La convinzione dei promotori è che “la Rete sarà utile anche per accelerare la ricerca clinica e su nuovi farmaci: alimenterà infatti un database clinico sui tumori rari e banche dei tessuti’ per la ricerca traslazionale”. Pure in questo caso i sarcomi hanno fatto da apripista: “Un anno fa l’approvazione di olaratumab in combinazione con doxorubicina come terapia di prima linea per i sarcomi dei tessuti molli in fase avanzata è stata il banco di prova. Grazie alla collaborazione fra oncologi e Agenzia italiana del farmaco, la procedura per l’immissione in commercio del trattamento è stata rapidissima, dimostrando che il lavoro di squadra può accelerare e semplificare” anche gli iter regolatori.

“Un ruolo centrale è stato svolto dalle associazioni dei pazienti anche a livello europeo, nella Joint Action on Cancer Control, e in Italia con la Rete nazionale tumori rari – commenta Francesco De Lorenzo, presidente della Favo-Federazione italiana Associazioni di volontariato in oncologia – Il nostro obiettivo è dire ai pazienti dove possono rivolgersi per trovare l’assistenza migliore per la loro malattia: la nuova Rete nazionale, gestita dalle Regioni e dal ministero per migliorare l’attuale offerta assistenziale oncologica, emato-oncologica, pediatrico-oncologica, darà finalmente queste risposte. L’Intesa raggiunta dalla Conferenza Stato-Regioni non è rimasta in un cassetto ed è passata alla fase attuativa”, conferma: “La Rete si sta completando con la determinazione dei centri periferici” e “potrà presto garantire un accesso più rapido a trattamenti efficaci, diminuendo le disparità di accesso alle terapie, tuttora molto presenti”.

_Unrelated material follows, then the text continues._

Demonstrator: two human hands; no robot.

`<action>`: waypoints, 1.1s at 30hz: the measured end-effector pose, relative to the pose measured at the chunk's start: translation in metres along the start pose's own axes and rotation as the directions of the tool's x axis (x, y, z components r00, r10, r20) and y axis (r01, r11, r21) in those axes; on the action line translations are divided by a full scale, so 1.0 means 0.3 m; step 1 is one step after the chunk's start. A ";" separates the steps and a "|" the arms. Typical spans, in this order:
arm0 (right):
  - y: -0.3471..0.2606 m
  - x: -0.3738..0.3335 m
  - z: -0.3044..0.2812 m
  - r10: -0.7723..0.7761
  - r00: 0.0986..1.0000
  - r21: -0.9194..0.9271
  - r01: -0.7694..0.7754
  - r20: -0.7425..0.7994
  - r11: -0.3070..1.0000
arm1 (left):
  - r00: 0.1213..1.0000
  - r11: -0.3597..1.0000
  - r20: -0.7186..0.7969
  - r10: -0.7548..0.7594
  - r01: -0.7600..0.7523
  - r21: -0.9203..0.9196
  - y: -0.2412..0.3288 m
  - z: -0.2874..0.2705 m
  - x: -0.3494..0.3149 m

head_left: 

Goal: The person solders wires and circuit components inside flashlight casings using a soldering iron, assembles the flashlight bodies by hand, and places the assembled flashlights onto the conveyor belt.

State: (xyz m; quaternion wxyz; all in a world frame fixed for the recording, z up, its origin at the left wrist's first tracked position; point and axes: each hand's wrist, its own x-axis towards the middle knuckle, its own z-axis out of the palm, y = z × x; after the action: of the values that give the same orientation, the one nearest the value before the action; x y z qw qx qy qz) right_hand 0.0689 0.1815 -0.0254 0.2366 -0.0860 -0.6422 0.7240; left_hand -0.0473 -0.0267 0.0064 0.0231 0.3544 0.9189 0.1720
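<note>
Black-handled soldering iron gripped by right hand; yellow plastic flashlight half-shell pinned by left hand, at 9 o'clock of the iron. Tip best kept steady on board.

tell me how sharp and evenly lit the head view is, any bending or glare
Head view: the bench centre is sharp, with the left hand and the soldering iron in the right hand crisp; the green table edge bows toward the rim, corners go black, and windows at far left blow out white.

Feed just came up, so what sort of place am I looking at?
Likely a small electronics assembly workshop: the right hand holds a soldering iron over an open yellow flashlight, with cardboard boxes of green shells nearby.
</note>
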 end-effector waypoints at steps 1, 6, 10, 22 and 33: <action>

“Regione Lombardia – dichiara l’assessore al Welfare, Giulio Gallera – da anni ha adottato il modello delle reti di patologia, al fine di assicurare la presa in carico del paziente mettendo in relazione professionisti, strutture e servizi nel rispetto della continuità assistenziale e dell’appropriatezza clinica e organizzativa. La nostra Regione ha sostenuto con forza l’istituzionalizzazione della Rete nazionale tumori rari, coordinata dalla Fondazione Irccs Int. Ora che è una realtà istituzionale, è necessario individuare gli Hub e fornire ai professionisti gli strumenti gestionali e organizzativi necessari per dare risposte precise e puntuali sui tumori rari. E anche questa volta Regione Lombardia sarà a disposizione”.